CVE-2022-49612

CVE-2022-49612 is a vulnerability in the Linux kernel's power supply core subsystem, specifically affecting the functions power_supply_temp2resist_simple and power_supply_ocv2cap_simple. These functions incorrectly handle boundary conditions during interpolation, leading to issues such as an out-of-bounds read when the input ocv exceeds table[0].ocv, due to erroneous index assignments like "high = i - 1" and "high = i". The flaw was introduced by commit a4585ba2050f460f749bbaf2b67bd56c41e30283 ("power: supply: core: Use library interpolation") and is classified under CWE-787 with a CVSS v3.1 base score of 7.8 (AV:L/AC:L/PR:L/UI:N/S:U/C:H/I:H/A:H).

A local attacker with low privileges can exploit this vulnerability by triggering the affected interpolation functions under specific boundary conditions, such as providing an ocv value greater than the first table entry or temperatures outside expected ranges. Successful exploitation results in high-impact confidentiality, integrity, and availability violations, potentially allowing arbitrary code execution, data corruption, or system crashes due to the out-of-bounds access.

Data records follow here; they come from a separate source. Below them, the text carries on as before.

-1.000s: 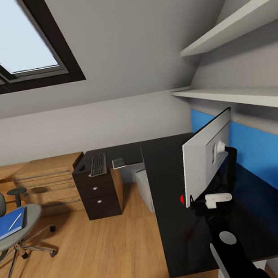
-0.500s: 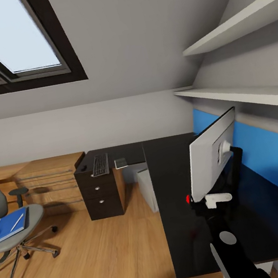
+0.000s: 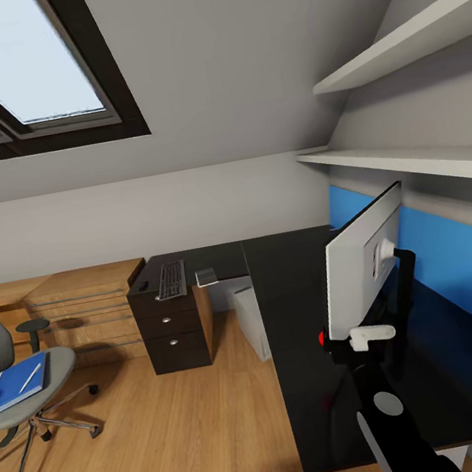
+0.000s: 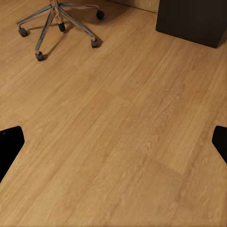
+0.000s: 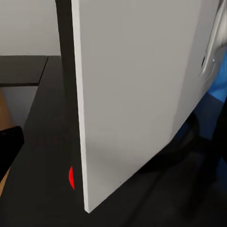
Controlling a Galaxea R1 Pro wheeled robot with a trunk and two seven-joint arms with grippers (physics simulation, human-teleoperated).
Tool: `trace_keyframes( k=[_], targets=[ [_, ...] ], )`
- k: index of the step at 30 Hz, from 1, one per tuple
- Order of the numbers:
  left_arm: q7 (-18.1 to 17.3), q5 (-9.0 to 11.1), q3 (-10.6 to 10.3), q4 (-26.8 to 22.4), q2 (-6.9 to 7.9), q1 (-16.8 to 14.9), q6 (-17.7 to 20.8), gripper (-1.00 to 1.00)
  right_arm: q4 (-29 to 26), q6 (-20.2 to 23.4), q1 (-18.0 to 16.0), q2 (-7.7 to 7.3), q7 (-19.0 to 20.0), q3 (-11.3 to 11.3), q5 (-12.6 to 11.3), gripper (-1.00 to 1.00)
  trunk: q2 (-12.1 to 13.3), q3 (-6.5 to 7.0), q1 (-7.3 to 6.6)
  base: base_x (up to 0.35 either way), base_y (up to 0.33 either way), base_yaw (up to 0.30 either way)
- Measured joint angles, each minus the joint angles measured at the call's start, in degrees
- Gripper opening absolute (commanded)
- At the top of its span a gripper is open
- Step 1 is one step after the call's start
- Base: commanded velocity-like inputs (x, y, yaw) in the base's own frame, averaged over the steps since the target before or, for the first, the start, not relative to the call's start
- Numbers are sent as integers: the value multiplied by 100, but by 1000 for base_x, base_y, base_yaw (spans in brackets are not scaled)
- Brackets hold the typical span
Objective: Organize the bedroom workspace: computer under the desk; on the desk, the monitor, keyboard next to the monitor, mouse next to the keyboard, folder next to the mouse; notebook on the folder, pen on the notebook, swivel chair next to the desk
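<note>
**A:** So where's your stuff sitting right now? Biggest first.

**B:** The desk [image 3: 297, 318] is the big L-shaped black slab, a glossy surface that runs along the blue wall panel [image 3: 458, 266]. Your monitor [image 3: 362, 268] is already on it, a thin flat panel with its pale grey matte back turned toward you. It's tilted and angled rather than square to the wall, I'd guess because your right arm is right up against it. The right gripper [image 3: 362, 337] sits at the monitor's lower edge, but I can't tell whether it's clamped on the panel or loose. The right wrist view is mostly that grey back and its sharp bottom corner.

**A:** And the chair?

**B:** The swivel chair [image 3: 14, 383] stands well apart from the desk on the wood-plank floor [image 3: 173, 448], grey seat, five-spoke wheeled base. The blue folder [image 3: 14, 383] lies flat on the seat with a thin pen [image 3: 30, 375] on top. I can't pick out a separate notebook there.

**A:** Small bits?

**B:** The keyboard [image 3: 170, 278] is on the far wing above the dark drawer unit [image 3: 171, 329], a flat black rectangle, with the small dark mouse [image 3: 143, 285] just beside it. The pale box under the desk is likely the computer [image 3: 249, 319].

**A:** Left arm?

**B:** The left gripper [image 4: 113, 142] points at bare floor, its dark fingertips [image 4: 9, 142] spread wide, holding nothing.
</note>
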Motion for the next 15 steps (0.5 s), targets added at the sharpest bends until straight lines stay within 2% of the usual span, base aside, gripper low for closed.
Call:
trace_keyframes(
  k=[3,6,9,10,12,15],
  targets=[
    [3,0,-4,0,0,0,-3,100,6,-79,0,0,-36,1,10,100,0,0,0,0,0,0],
    [5,-3,-7,0,0,0,-5,100,30,-266,0,0,-248,6,18,100,0,0,0,0,0,0],
    [5,-1,-9,0,0,0,-5,100,57,-562,0,1,-681,22,17,100,0,0,0,0,0,0],
    [9,-2,-9,0,0,0,-7,100,94,-723,0,1,-930,60,26,100,0,0,0,0,0,0],
    [11,-4,-11,0,0,0,-10,100,150,-905,1,1,-1176,135,42,100,0,0,0,0,0,0],
    [14,-6,-15,0,0,0,-13,100,310,-1461,1,1,-1642,378,47,100,0,0,0,0,0,0]
  ],
)
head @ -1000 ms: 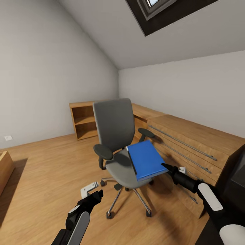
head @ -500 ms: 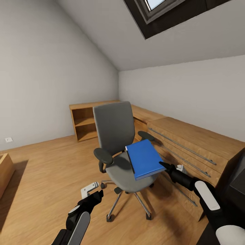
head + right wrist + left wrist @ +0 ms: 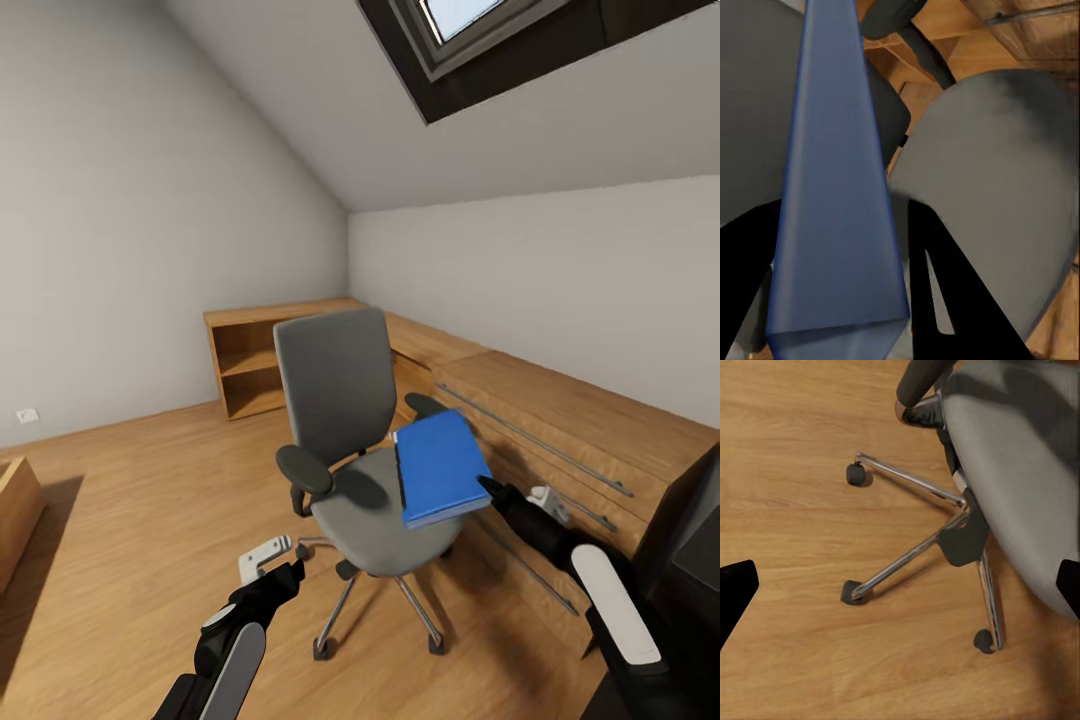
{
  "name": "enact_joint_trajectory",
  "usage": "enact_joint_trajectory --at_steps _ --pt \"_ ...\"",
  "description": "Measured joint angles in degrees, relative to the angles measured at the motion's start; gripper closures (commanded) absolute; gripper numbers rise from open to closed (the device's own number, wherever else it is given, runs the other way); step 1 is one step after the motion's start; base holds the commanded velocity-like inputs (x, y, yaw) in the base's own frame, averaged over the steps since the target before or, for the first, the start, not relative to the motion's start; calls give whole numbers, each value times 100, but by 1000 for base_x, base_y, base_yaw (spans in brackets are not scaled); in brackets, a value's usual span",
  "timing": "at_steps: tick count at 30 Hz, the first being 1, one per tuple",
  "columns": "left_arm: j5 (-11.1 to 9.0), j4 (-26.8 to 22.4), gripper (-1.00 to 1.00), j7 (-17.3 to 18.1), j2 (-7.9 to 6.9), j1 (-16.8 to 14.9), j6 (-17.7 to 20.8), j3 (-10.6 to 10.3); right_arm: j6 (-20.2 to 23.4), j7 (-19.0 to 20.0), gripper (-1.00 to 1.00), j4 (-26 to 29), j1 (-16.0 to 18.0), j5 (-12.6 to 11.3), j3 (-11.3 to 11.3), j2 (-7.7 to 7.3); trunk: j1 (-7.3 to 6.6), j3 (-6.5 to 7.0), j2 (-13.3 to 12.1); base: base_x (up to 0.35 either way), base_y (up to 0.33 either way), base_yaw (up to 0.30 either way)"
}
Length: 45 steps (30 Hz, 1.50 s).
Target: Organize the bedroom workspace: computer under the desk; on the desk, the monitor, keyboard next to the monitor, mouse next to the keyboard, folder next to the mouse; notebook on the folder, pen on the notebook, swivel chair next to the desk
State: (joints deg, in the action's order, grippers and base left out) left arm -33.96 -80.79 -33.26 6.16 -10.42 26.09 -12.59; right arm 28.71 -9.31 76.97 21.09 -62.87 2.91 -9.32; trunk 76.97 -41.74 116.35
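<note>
1. Folder first: we are holding the blue folder in the right pincer, gripping its near edge, so it is hanging tilted above the right side of the swivel chair seat, apparently clear of the cushion.
2. We are judging this as the step of moving the folder from chair to counter; the next move is calling for a turn away from the chair while keeping the grip firm, since the flat folder could be slipping out edgewise.
3. Our left pincer is hanging low beside the chair with its fingers spread apart and holding nothing.
4. Right wrist view is showing the folder edge-on between the fingers, above the grey seat.
5. Left wrist view is showing the chrome base and casters on the wooden floor.
6. Head view is showing the wooden cabinet behind the chair.
</note>
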Motion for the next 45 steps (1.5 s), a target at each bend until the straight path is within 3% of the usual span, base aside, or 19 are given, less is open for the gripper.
enact_joint_trajectory --at_steps 7,15,31,37,42,45 --pt "0 0 -100 -4 8 0 -7 -2 -229 -1013 100 731 -235 51 4 212 -154 126 -281 0 0 0" --pt "0 5 -100 -5 9 0 -8 -6 -288 -1527 100 1223 -477 221 -3 268 -329 269 -602 0 0 0" --pt "5 9 -100 -9 3 0 -14 -1 -270 -1391 100 1249 -514 300 6 255 -681 557 -1244 0 0 0" --pt "-8 9 -100 -9 -4 0 -10 28 -263 -1369 100 1247 -514 295 6 256 -682 557 -1245 0 0 0" --pt "-19 9 -100 -1 -19 0 -3 182 -280 -1344 100 1251 -514 298 6 262 -682 557 -1245 0 0 0" --pt "-25 6 -100 14 -30 0 1 445 -283 -1342 100 1253 -514 301 9 262 -682 557 -1245 0 0 0"
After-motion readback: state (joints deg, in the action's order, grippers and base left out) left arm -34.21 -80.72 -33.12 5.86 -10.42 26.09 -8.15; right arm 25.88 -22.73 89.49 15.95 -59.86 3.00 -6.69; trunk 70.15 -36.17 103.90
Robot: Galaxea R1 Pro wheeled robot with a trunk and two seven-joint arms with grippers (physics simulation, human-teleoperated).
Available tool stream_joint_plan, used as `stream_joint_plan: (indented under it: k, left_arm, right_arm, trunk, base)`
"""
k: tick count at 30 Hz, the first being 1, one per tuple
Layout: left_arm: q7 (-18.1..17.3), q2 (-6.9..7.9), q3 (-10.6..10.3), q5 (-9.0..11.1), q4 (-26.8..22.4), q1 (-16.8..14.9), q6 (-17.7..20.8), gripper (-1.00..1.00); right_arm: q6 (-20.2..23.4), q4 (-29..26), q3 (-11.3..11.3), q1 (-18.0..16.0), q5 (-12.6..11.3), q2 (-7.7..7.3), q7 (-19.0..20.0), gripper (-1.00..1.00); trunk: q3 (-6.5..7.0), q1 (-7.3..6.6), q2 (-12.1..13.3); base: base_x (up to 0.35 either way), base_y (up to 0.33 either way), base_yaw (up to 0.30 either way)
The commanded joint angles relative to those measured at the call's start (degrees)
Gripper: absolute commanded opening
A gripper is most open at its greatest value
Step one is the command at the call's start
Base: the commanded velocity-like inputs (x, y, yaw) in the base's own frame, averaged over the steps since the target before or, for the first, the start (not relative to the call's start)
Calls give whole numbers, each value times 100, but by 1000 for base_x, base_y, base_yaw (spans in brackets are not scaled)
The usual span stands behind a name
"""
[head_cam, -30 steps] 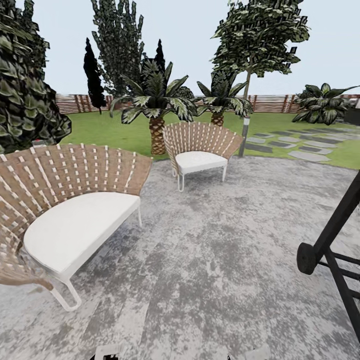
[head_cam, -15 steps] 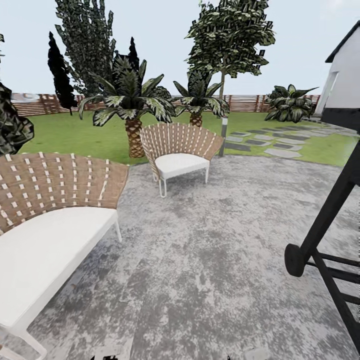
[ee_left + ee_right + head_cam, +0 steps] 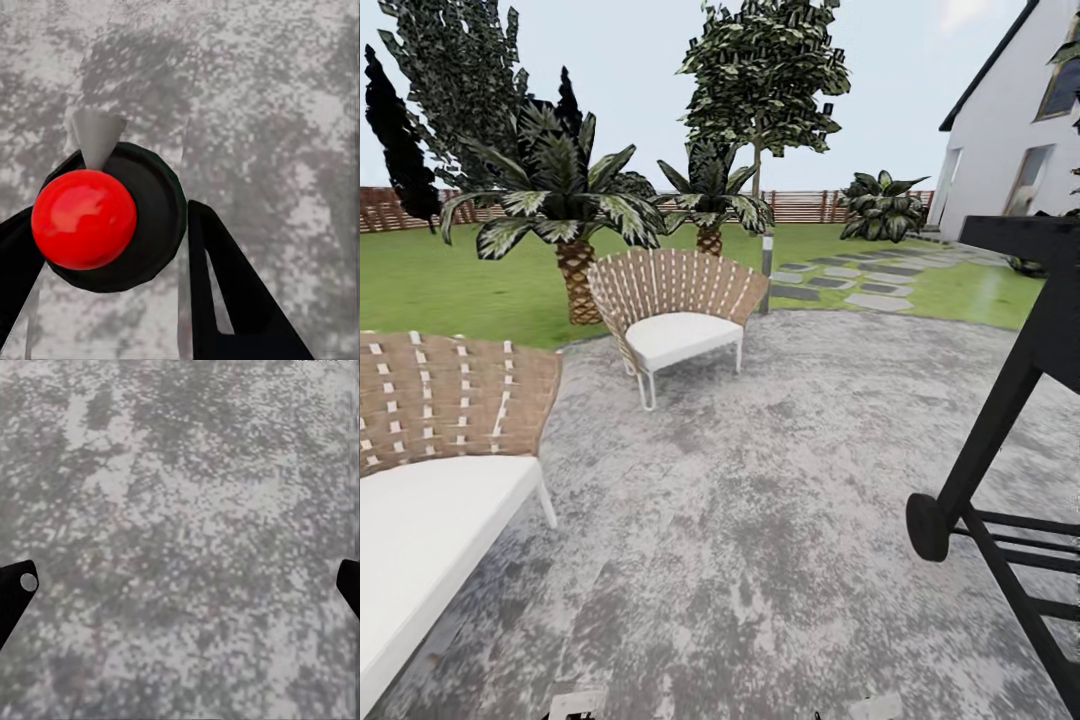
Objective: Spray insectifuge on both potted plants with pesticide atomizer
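Two dark fingers of the left gripper are seen closed around the pesticide atomizer, one against each side of its round dark body, so the bottle is held between them. It is viewed end-on in the left wrist view: its long axis runs toward the camera, crosswise to the fingers, with a glossy red dome facing the lens. A pale cone is seen beside the dome, widening away from it over the grey paving below.

The right gripper is spread wide, its fingertips seen at opposite edges of the right wrist view, with nothing between them but mottled paving.

In the head view, the paving is bordered by the garden lawn, stepping stones and a slat fence. Two woven chairs with white cushions are seen on the paving, palms behind them, and a black frame at the right.
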Motion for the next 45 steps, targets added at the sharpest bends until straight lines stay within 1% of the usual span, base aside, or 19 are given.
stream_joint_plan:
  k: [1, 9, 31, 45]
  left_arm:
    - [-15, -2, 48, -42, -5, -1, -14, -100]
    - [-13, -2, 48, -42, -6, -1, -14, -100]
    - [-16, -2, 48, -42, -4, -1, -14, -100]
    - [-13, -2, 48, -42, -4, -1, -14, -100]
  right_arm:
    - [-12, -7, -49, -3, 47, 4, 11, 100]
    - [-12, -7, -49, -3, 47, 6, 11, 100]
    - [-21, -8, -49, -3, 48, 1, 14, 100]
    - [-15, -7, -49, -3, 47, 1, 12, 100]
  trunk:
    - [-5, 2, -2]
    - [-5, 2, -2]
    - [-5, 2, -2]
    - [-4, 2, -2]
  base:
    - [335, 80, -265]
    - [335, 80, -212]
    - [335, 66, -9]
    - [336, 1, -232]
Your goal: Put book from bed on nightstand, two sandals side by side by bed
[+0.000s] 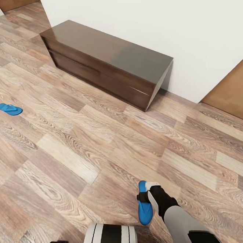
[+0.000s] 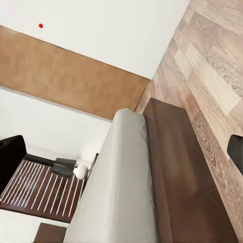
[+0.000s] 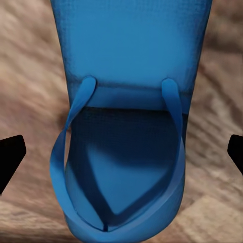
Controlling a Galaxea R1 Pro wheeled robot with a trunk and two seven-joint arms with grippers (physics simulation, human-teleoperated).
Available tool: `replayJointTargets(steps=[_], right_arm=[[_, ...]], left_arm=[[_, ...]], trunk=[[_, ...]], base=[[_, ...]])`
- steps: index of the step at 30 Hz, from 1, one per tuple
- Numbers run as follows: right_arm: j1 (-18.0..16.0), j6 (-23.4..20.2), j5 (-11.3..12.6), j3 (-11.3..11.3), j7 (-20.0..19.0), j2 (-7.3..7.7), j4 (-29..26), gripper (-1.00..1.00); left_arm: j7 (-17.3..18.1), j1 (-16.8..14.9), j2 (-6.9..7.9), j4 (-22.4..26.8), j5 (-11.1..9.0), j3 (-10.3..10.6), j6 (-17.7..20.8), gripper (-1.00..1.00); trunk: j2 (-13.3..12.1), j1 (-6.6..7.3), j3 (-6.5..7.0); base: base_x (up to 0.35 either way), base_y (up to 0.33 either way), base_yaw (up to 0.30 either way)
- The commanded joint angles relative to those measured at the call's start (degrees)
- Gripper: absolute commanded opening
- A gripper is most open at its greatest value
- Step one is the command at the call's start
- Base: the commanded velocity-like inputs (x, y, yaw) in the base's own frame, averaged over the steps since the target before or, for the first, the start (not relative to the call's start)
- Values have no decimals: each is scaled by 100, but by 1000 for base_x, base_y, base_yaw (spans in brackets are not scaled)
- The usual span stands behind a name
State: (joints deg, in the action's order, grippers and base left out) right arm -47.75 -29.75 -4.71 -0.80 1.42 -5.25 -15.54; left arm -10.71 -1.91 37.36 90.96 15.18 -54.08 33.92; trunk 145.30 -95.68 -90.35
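Observation:
One bright blue sandal (image 1: 144, 212) lies toe-up between the fingers of my right gripper (image 1: 147, 195), low over the wood floor. In the right wrist view this sandal (image 3: 126, 61) sits between the gripper's (image 3: 121, 152) dark fingertips (image 3: 10, 157), which stand wide apart with a gap on each side. The second sandal (image 1: 9, 108) lies on the floor at the far left. My left gripper (image 2: 121, 157) is open and faces the bed, with its pale grey mattress (image 2: 116, 182) and dark wooden frame (image 2: 177, 177). The book and the nightstand are out of view.
A low dark wooden bench (image 1: 104, 61) stands against the white wall ahead. Brown wood panels (image 1: 238, 91) flank the wall. Beyond the bed is a small lamp (image 2: 76, 169). Open plank floor (image 1: 77, 158) stretches between the two sandals.

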Motion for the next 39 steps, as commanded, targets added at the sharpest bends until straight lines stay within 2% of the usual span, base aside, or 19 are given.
replayJointTargets(steps=[1,27,32,39], right_arm=[[-3,-35,-48,-7,-1,-1,-10,100],[-15,-31,-47,-7,3,-2,22,100],[-15,-31,-47,-7,5,-2,26,100],[-15,-31,-46,-7,7,-2,32,100]], left_arm=[[-6,-2,1,3,34,3,25,100],[23,-2,-1,-6,124,3,-115,100],[24,1,-1,-8,125,3,-124,100],[25,5,-1,-8,125,3,-136,100]], trunk=[[3,-1,-26],[4,-4,-48],[11,-17,-159],[11,-17,-159]], base=[[0,0,0],[0,0,0],[0,0,0],[0,0,0]])
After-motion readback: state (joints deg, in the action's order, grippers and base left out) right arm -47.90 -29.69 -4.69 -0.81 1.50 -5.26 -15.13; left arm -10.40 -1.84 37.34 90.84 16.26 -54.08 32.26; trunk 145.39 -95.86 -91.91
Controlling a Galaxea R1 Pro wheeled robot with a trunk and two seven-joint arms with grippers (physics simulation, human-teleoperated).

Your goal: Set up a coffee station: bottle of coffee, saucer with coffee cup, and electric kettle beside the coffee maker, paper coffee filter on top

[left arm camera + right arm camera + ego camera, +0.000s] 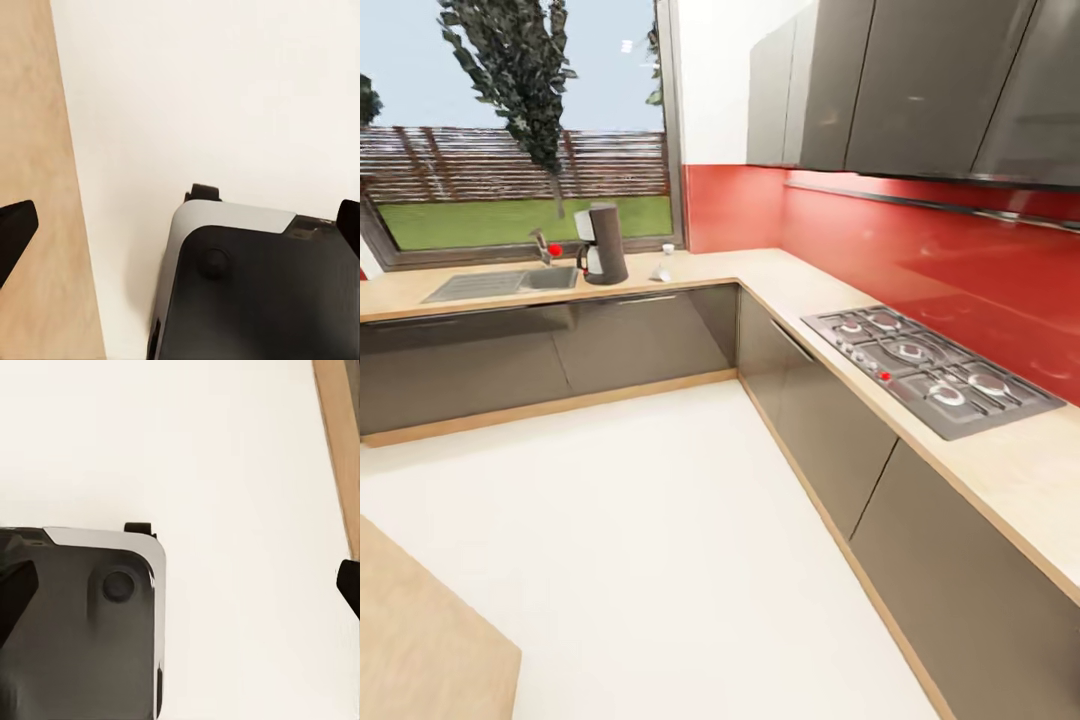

Kernel patches addressing this issue are available in stable branches, including commit 093d27bb6f2d1963f927ef59c9a2d37059175426 and commit a762cee5d933fe4e2e1b773d60fc74fb8248d8c4, which fix the index logic errors and boundary handling in both functions. Security practitioners should ensure affected Linux kernel versions are updated to incorporate these fixes.